■ YOUR GOAL
The reply should contain all the data below, repeated exactly, and none of the images.

--- AVAILABLE DATA ---

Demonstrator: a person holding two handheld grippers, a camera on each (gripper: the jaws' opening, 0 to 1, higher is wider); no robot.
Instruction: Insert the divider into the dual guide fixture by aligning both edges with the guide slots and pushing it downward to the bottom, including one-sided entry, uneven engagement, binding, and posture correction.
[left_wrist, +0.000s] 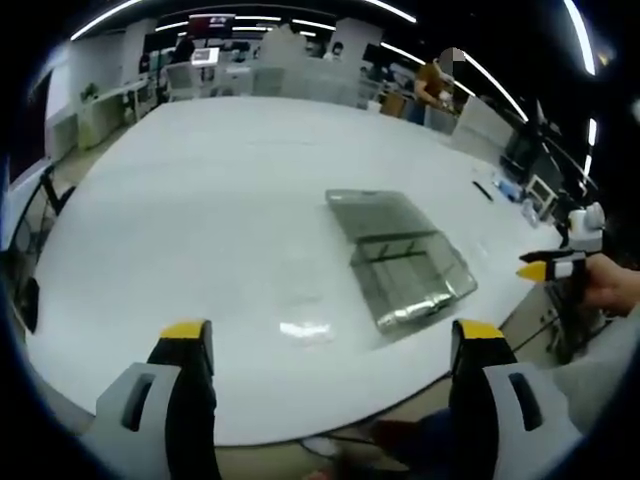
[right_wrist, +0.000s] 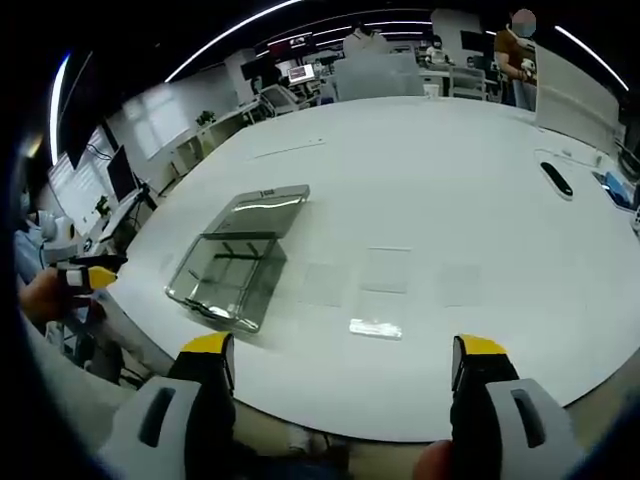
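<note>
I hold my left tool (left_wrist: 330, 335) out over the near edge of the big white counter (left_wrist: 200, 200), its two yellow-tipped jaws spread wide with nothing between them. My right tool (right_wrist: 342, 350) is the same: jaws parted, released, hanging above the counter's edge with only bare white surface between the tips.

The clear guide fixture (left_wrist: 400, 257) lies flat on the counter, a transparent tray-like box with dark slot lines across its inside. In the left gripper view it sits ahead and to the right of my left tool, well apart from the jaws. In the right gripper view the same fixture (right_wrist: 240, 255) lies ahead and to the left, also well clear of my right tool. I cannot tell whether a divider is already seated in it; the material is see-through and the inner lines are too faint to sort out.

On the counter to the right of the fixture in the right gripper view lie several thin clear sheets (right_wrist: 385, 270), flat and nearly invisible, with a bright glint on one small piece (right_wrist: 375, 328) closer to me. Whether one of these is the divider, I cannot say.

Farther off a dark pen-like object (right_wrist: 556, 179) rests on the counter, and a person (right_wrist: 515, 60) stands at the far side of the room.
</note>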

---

■ ANSWER SECTION
Demonstrator: a person holding two handheld grippers, a camera on each (gripper: the jaws' opening, 0 to 1, higher is wider); no robot.
Instruction: Insert the divider into the dual guide fixture by aligning both edges with the guide slots and pushing it downward to the bottom, including one-sided entry, uneven engagement, binding, and posture correction.
[left_wrist, +0.000s] 
[right_wrist, +0.000s] 
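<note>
I hold my left tool (left_wrist: 330, 335) out over the near edge of the big white counter (left_wrist: 200, 200), its two yellow-tipped jaws spread wide with nothing between them. My right tool (right_wrist: 342, 350) is the same: jaws parted, released, hanging above the counter's edge with only bare white surface between the tips.

The clear guide fixture (left_wrist: 400, 257) lies flat on the counter, a transparent tray-like box with dark slot lines across its inside. In the left gripper view it sits ahead and to the right of my left tool, well apart from the jaws. In the right gripper view the same fixture (right_wrist: 240, 255) lies ahead and to the left, also well clear of my right tool. I cannot tell whether a divider is already seated in it; the material is see-through and the inner lines are too faint to sort out.

On the counter to the right of the fixture in the right gripper view lie several thin clear sheets (right_wrist: 385, 270), flat and nearly invisible, with a bright glint on one small piece (right_wrist: 375, 328) closer to me. Whether one of these is the divider, I cannot say.

Farther off a dark pen-like object (right_wrist: 556, 179) rests on the counter, and a person (right_wrist: 515, 60) stands at the far side of the room.
</note>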

Reply complete, and nothing else is required.